RECORDS PROVIDED below:

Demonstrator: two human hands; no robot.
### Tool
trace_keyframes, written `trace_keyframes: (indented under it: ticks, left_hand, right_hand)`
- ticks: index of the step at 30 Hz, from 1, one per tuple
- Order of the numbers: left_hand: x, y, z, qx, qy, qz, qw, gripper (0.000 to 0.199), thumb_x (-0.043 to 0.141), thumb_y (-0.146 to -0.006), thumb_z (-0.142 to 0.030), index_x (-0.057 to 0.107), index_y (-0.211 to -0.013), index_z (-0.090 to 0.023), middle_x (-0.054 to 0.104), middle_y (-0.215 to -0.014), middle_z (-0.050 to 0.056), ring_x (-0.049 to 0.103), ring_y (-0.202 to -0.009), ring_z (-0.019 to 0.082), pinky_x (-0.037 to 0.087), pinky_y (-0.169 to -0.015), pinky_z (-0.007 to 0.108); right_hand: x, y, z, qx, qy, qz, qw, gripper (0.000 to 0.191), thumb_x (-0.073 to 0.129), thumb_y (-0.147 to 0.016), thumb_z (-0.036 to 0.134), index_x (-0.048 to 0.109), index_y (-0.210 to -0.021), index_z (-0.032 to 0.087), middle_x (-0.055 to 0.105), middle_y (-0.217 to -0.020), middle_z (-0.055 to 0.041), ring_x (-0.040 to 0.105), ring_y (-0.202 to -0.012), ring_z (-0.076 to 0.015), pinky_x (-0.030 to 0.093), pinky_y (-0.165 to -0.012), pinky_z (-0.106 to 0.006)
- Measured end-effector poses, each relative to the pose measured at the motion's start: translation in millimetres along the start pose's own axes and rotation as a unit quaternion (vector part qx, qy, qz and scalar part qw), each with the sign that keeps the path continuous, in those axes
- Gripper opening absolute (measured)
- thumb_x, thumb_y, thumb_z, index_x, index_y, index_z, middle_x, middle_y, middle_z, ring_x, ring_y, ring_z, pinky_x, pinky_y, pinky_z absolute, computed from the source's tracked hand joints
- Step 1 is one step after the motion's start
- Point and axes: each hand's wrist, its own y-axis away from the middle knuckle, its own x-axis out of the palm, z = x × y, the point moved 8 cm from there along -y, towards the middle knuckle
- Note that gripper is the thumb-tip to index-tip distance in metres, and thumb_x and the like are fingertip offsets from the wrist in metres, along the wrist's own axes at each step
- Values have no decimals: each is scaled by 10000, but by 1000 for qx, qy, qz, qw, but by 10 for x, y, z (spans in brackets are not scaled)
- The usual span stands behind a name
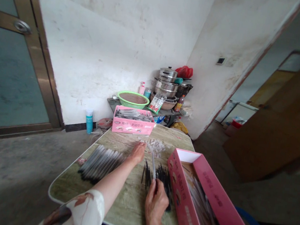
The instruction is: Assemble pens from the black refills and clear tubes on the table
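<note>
My right hand is closed on a slim, pale pen barrel, held upright with its tip towards the small white pieces. Beside those white pieces, my left hand has its fingers drawn together; whatever is in them is too small to make out. A row of translucent pens with dark ends lies left of my left forearm. Black, thin pen parts form a pile behind my right hand. To the right stands an open pink box holding long clear tubes.
Another pink box, filled with pens, stands at the far edge of the wood-patterned table. Behind it, a low shelf carries a green basin, stacked steel pots and bottles. A blue spray can stands on the floor at left.
</note>
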Motion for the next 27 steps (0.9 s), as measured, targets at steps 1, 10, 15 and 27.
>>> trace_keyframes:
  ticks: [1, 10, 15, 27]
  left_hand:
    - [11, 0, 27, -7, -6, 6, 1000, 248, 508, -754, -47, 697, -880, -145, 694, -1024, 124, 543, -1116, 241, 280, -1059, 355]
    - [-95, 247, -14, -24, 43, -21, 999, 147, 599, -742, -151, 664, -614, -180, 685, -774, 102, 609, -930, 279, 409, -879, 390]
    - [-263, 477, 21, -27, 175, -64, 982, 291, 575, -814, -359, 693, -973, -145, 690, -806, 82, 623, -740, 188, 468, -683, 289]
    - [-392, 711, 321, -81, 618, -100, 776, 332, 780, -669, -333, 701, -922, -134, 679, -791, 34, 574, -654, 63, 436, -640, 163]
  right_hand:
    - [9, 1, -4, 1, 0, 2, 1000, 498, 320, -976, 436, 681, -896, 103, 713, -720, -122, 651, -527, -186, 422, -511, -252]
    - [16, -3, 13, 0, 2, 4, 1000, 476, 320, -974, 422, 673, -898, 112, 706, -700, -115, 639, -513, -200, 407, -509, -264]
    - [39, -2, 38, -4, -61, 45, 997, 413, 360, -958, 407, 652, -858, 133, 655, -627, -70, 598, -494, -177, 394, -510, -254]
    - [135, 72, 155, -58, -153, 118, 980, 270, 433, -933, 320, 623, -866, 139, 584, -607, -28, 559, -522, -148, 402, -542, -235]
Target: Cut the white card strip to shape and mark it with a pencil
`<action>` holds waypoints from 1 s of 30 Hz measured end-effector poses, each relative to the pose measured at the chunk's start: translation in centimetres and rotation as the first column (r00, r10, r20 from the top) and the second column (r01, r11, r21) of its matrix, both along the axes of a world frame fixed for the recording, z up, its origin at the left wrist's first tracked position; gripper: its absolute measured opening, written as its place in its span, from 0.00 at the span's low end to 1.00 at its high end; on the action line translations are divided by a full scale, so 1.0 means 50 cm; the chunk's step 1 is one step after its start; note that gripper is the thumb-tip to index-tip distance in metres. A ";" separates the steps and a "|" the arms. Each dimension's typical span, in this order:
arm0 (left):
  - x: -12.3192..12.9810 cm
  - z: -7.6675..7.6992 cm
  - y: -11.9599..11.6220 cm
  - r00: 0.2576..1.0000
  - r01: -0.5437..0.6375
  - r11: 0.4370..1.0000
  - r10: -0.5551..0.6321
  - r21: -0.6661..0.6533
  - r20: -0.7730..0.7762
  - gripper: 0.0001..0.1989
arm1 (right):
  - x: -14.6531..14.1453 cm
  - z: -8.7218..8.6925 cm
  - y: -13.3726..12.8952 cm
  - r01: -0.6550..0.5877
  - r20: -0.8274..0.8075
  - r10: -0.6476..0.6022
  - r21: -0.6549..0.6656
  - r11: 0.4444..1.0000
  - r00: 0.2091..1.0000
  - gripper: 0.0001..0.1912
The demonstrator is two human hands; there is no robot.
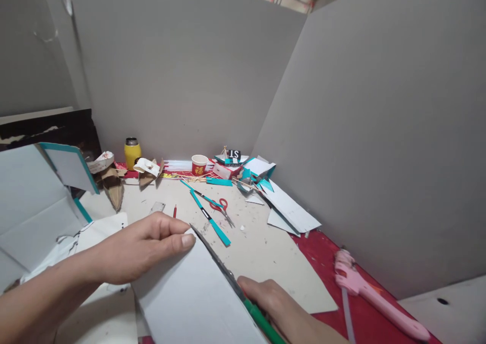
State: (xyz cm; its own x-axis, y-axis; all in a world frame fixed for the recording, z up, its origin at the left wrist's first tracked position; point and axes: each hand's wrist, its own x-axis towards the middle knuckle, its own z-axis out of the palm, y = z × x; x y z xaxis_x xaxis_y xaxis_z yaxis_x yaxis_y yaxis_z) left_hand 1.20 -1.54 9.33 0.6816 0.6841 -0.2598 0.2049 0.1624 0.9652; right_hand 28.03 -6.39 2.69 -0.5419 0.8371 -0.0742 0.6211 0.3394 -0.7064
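My left hand (152, 245) pinches the upper corner of a white sheet of card (190, 293) between thumb and fingers. My right hand (273, 301) grips a pair of scissors with dark blades and green handles (261, 323) at the lower right. Along the card's right edge lie the blades, their tip close to my left thumb. Part of the right hand's grip is hidden behind the handles. Past the card, narrow teal strips (212, 222) and small red-handled scissors (222, 206) rest on the pale work board (281, 258).
A pink glue gun (366, 289) lies on red cloth to the right. Cut cardboard (290, 205), a paper cup (199, 165), a yellow bottle (132, 154) and brown cardboard boat shapes (113, 188) line the back. Folded white card (30, 207) stands left. Grey walls (182, 71) enclose the table.
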 end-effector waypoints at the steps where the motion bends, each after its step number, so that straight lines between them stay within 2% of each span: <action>1: 0.001 0.001 0.000 1.000 -0.008 1.000 0.008 -0.008 -0.001 0.17 | 0.000 -0.001 0.000 -0.010 -0.008 0.010 0.002 1.000 1.000 0.16; 5: 0.006 0.003 -0.001 0.999 -0.047 0.999 0.048 -0.021 0.006 0.18 | 0.002 -0.007 0.000 -0.019 -0.040 0.019 0.006 1.000 0.999 0.18; 11: 0.004 0.009 -0.002 0.999 -0.038 0.999 0.038 -0.019 0.009 0.17 | 0.002 -0.001 -0.002 -0.007 -0.045 0.007 -0.009 1.000 0.999 0.18; 15: -0.001 0.011 -0.005 0.995 -0.097 0.995 0.097 0.004 -0.025 0.21 | 0.003 -0.002 0.001 0.009 -0.079 -0.010 -0.014 1.000 0.997 0.18; 20: -0.006 0.010 -0.002 0.987 -0.155 0.985 0.158 0.076 -0.038 0.22 | 0.016 -0.013 0.004 0.092 -0.109 -0.080 0.116 0.989 0.991 0.17; 27: -0.006 -0.001 0.006 0.984 -0.170 0.978 0.175 0.118 -0.035 0.21 | 0.017 0.010 0.001 0.024 -0.019 -0.022 0.088 0.996 1.000 0.12; 30: -0.006 0.000 0.005 0.982 -0.173 0.977 0.181 0.127 -0.057 0.20 | 0.008 0.017 -0.003 0.032 0.007 -0.033 0.066 0.997 0.999 0.08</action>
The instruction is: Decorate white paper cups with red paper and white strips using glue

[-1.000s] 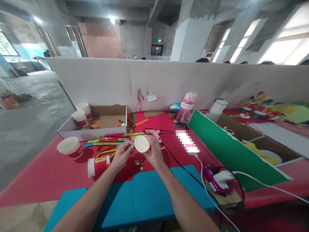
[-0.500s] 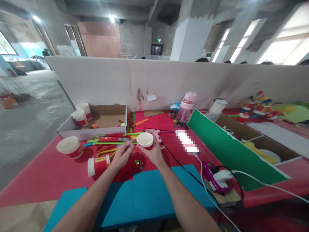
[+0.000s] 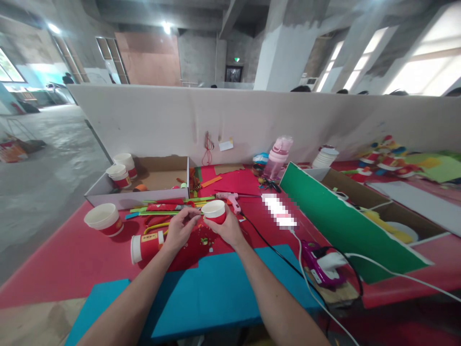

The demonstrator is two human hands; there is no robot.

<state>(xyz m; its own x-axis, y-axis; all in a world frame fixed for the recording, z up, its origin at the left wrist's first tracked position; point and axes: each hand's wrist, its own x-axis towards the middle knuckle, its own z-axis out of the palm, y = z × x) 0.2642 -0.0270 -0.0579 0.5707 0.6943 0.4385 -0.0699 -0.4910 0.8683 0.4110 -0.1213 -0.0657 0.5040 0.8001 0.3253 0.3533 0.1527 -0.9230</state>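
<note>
A red paper cup with a white rim (image 3: 213,211) is held upright over the table by my right hand (image 3: 228,228), whose fingers wrap its side. Just left of the cup, my left hand (image 3: 182,227) has thumb and fingertips pinched together near the cup's wall; whatever is between them is too small to make out. A pink glue gun (image 3: 230,198) lies behind the cup. Beside my left wrist another red paper cup (image 3: 147,247) lies on its side, and yellow-handled pliers (image 3: 155,227) lie partly hidden behind that hand. Small scraps (image 3: 204,241) are scattered below the hands.
At left stand paper cups (image 3: 104,218) and a cardboard box (image 3: 162,175) holding more cups. A green-sided box (image 3: 342,221) occupies the right. A purple power strip (image 3: 320,269) with cables sits near the front right edge. A pink bottle (image 3: 278,156) stands by the partition.
The cup in my right hand has tilted and shifted slightly left. My left fingers have come closer to its side, their pose a little more extended.
</note>
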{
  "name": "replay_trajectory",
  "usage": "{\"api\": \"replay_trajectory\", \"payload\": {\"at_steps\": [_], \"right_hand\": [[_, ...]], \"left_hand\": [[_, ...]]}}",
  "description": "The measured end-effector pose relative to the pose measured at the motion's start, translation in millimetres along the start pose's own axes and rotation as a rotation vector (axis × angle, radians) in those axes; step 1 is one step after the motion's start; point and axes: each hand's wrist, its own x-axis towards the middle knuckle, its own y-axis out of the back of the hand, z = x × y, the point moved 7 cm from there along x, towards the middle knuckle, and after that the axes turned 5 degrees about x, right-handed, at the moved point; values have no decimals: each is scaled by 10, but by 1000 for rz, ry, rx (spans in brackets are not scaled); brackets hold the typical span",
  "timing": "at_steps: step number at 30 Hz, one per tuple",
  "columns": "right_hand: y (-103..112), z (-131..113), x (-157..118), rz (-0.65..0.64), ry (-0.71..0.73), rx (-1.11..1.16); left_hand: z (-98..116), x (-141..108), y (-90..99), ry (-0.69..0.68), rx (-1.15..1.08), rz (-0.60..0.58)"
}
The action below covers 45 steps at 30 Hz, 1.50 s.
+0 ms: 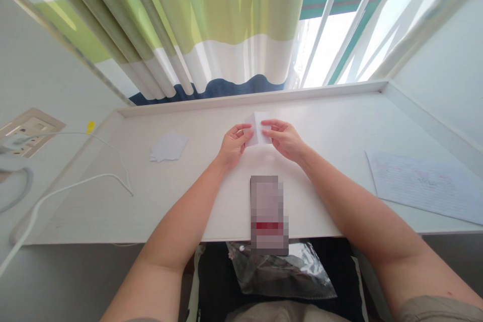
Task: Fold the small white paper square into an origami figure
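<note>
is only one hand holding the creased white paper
No, the left hand holds one side of the creased white paper and the right hand holds the other.

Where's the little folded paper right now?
In the head view, the folded paper is near the middle, held between the left hand and the right hand, over the white desk.

Folded paper (256, 136) over the desk (332, 126), between left hand (233, 147) and right hand (286, 140). Left of the paper: paper pile (168, 147), then cable (111, 175). Right: large sheet (426, 186). Before it: blurred-out object (266, 198). Behind: curtain (226, 10).
</note>
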Motion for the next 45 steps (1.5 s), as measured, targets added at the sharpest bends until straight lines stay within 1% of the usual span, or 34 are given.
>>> {"api": "replay_trajectory", "payload": {"at_steps": [5, 8, 12, 17, 20, 22, 26, 30, 34, 37, 42, 45], "right_hand": [[54, -47, 13, 47, 56, -37], [68, -48, 14, 58, 86, -75], [89, -36, 21, 82, 107, -99], [73, -8, 34, 69, 93, -40], [55, -7, 31, 57, 94, -37], [57, -11, 28, 63, 102, -53], [92, -25, 27, 97, 152, -156], [122, -17, 30, 120, 181, -287], [109, -36, 34, 96, 197, -271], [101, -70, 32, 82, 212, -283], [152, -111, 14, 126, 250, -525], [163, -133, 1, 136, 300, -614]], "left_hand": [[37, 28, 120, -64, 94, 96], [52, 36, 161, -76, 117, 120], [57, 42, 149, -69, 61, 112], [19, 46, 90, -36, -45, 85], [-10, 52, 71, -24, -43, 78], [-8, 55, 92, -43, -13, 102], [57, 42, 162, -128, 116, 165], [116, 29, 191, -182, 182, 178], [117, 48, 183, -186, 202, 145], [128, 55, 207, -201, 251, 156], [175, 52, 252, -250, 411, 188], [180, 61, 262, -258, 435, 184]]}}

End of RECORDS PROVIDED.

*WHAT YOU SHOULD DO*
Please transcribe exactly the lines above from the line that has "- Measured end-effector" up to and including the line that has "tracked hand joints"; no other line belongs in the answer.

*TASK RESPONSE*
- Measured end-effector poses, each relative to the pose measured at the motion's start: translation in millimetres along the start pose's own axes and rotation as a unit quaternion (vector part qx, qy, qz and scalar part qw), each with the sign that keeps the path continuous, in those axes
- Gripper opening absolute (measured)
- thumb_x, thumb_y, thumb_z, index_x, index_y, index_z, middle_x, middle_y, middle_z, ring_x, ring_y, ring_z, pinky_x, pinky_y, pinky_z absolute, computed from the source's tracked hand joints

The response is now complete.